2.お客さんが先に三回投げ、それからお子さんが三回投げる。

3.勝敗に応じてお子さんがお客さんに賞品を手渡す。

というものでした。


感想:お子さんはボール投げをとても楽しんでくれたように感じます。

安全を期するためにボールは柔らかいクッション材を使用し、窓際と、隣接するお店屋さんとの間の仕切りにしていた机の下部にはボール紙で作成した覆いをかぶせました。

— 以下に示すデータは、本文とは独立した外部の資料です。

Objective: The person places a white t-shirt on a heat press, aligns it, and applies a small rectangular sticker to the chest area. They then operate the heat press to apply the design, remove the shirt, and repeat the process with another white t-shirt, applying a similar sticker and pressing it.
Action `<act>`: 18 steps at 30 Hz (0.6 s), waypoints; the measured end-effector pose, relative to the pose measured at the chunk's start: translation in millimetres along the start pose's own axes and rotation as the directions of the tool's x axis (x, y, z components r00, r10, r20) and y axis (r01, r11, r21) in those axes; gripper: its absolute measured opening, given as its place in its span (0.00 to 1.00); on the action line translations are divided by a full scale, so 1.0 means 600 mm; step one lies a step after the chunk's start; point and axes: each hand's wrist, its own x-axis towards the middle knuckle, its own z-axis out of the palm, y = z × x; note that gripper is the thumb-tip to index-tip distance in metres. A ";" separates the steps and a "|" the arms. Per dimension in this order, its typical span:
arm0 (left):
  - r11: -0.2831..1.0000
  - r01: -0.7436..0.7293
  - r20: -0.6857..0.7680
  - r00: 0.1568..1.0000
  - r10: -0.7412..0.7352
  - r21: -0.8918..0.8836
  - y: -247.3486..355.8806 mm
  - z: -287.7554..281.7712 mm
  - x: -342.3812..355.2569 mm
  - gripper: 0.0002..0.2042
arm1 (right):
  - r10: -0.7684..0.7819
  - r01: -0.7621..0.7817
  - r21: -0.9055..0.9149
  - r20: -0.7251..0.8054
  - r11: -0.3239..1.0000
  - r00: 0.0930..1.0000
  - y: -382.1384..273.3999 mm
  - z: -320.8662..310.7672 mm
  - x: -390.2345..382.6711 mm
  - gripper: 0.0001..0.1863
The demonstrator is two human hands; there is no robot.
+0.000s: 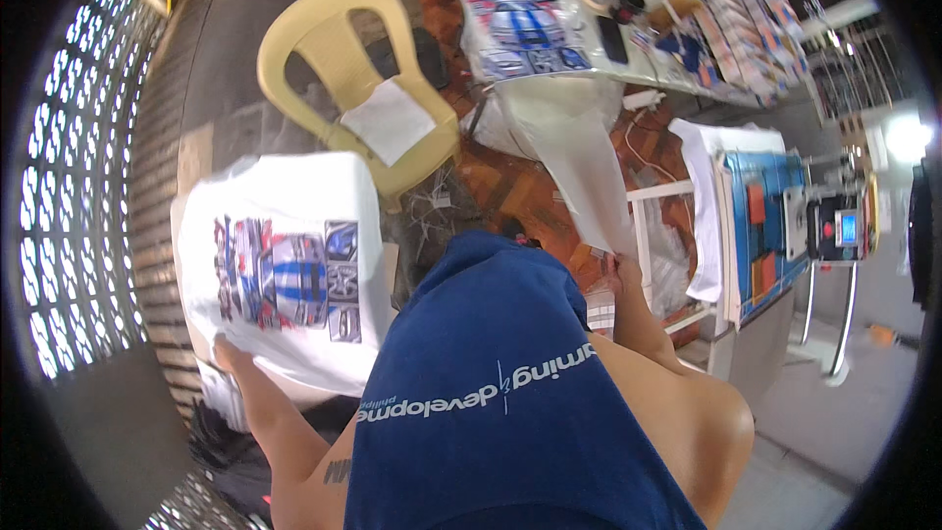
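Observation:
On the left, a white T-shirt with a blue and red car print lies spread out over a support. My left hand touches this shirt at its near left edge; the fingers are small and blurred, so their grip does not show. My right hand is closed on the lower end of a long translucent film sheet. The sheet hangs down slantwise from the front of the white-covered table. On that table lies another piece with the same kind of car print.
A yellow plastic chair with a white sheet on its seat stands ahead. At the right, a blue-topped press-like machine has white cloth beside it. Tools and rolls crowd the far table. Pierced blocks form the left wall.

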 end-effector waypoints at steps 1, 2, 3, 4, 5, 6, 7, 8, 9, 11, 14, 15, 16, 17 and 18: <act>0.991 -0.033 0.104 0.993 0.047 -0.133 0.026 0.029 -0.023 0.21 | -0.056 0.054 -0.041 -0.055 0.998 0.997 0.005 0.015 0.015 0.09; 0.963 -0.036 0.187 0.978 0.088 -0.266 0.042 0.044 -0.053 0.21 | -0.113 0.110 -0.087 -0.036 0.990 0.993 0.004 0.033 0.028 0.09; 0.919 -0.004 0.243 0.964 0.108 -0.393 0.057 0.058 -0.088 0.22 | -0.169 0.165 -0.099 -0.027 0.981 0.985 -0.002 0.049 0.042 0.10; 0.919 0.028 0.335 0.935 0.116 -0.394 0.080 0.070 -0.118 0.23 | -0.166 0.165 -0.011 -0.027 0.986 0.986 -0.010 0.074 0.055 0.11; 0.910 0.008 0.376 0.912 0.163 -0.414 0.096 0.087 -0.154 0.22 | -0.158 0.162 0.107 -0.045 0.981 0.986 -0.022 0.100 0.068 0.12; 0.902 -0.010 0.414 0.886 0.209 -0.432 0.111 0.102 -0.193 0.22 | -0.126 0.143 0.197 -0.096 0.970 0.987 -0.039 0.127 0.081 0.15; 0.899 -0.010 0.435 0.873 0.222 -0.439 0.127 0.117 -0.235 0.22 | -0.110 0.100 0.198 0.036 0.975 0.993 -0.059 0.158 0.093 0.18; 0.917 -0.132 0.355 0.894 0.274 -0.375 0.141 0.136 -0.281 0.22 | -0.030 0.021 0.145 0.059 0.989 0.998 -0.079 0.196 0.104 0.23; 0.905 -0.217 0.420 0.829 0.369 -0.366 0.157 0.151 -0.329 0.23 | 0.188 -0.190 -0.006 0.187 0.982 0.964 -0.103 0.238 0.114 0.29; 0.893 -0.331 0.498 0.744 0.445 -0.304 0.169 0.172 -0.440 0.25 | 0.374 -0.230 -0.476 0.234 0.849 0.897 -0.138 0.323 0.107 0.43; 0.899 -0.167 0.783 0.445 0.435 -0.405 0.183 0.174 -0.608 0.32 | 0.193 0.707 -0.703 0.706 0.078 0.681 -0.180 0.446 0.049 0.54; 0.923 -0.050 0.875 0.300 0.379 -0.382 0.184 0.164 -0.662 0.29 | 0.059 0.834 -0.551 0.834 0.036 0.548 -0.188 0.471 0.015 0.53; 0.928 -0.050 0.875 0.317 0.366 -0.370 0.184 0.149 -0.714 0.28 | -0.048 0.890 -0.453 0.891 -0.056 0.451 -0.193 0.488 -0.023 0.51; 0.929 -0.006 0.886 0.300 0.354 -0.369 0.182 0.126 -0.764 0.28 | -0.196 0.948 -0.312 0.935 -0.066 0.295 -0.199 0.502 -0.059 0.49; 0.930 0.033 0.897 0.279 0.344 -0.367 0.182 0.110 -0.808 0.30 | -0.337 0.982 -0.156 0.935 -0.106 0.112 -0.209 0.508 -0.087 0.46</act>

来年度以降も安全面にはしっかりと配慮いたします。



〈④駄菓子屋さん くじ屋さん 手作り屋さん〉

この活動は上記の三つを一か所でやっております。

1.お客さんが来たら「いらっしゃいませ」とお客さんに向かって言える。

2.お客さんが選んだ商品を丁寧に袋詰めできる。

3袋詰めしたものを、「はいどうぞ」と言葉を添えてお客さんに手渡せる。

ことを個別目標に設定しました。


流れとしては

1.お客さんに挨拶する。

2.商品を選んでもらう。

3.代金を受け取り商品を渡す。

というものでした。


感想:全お店屋さんの中でもっとも活動が穏やかかなとも思われましたが、それぞれのお子さんはちゃんとお客さんが選んだ商品と代金を交換したり、くじを引いてもらったり、くじの賞品を手渡すことができていたので良かったと感じました。



〈全体の感想〉

お子さんはすべてのお店屋さんをそれぞれ楽しんでやってくれました。

途中で疲れからかゲームの進行が少々難しくなることもありましたが、その場合はうまく休憩を設けることによって対処することができました。

ルールを著しく無視するようなこともありませんでしたし、同年代のお客さんと仲良く楽しくゲームをしている姿が目に映りました。

道具の勝手や位置など改善できるところはまだまだ沢山あると感じましたが、とりあえず今回の三田祭ピアトレの「こども縁日」は成功したように感じております。

また、アンケートの結果として、次からはこういう工夫ができるのではないか、こういう新しいゲームを取り入れられたらよりよいのではないか、といったアドバイスもいただけましたので、それを参考に、また来年度以降の詳細も考えていきたく思っております。


今回のKDDSの活動報告は以上になります。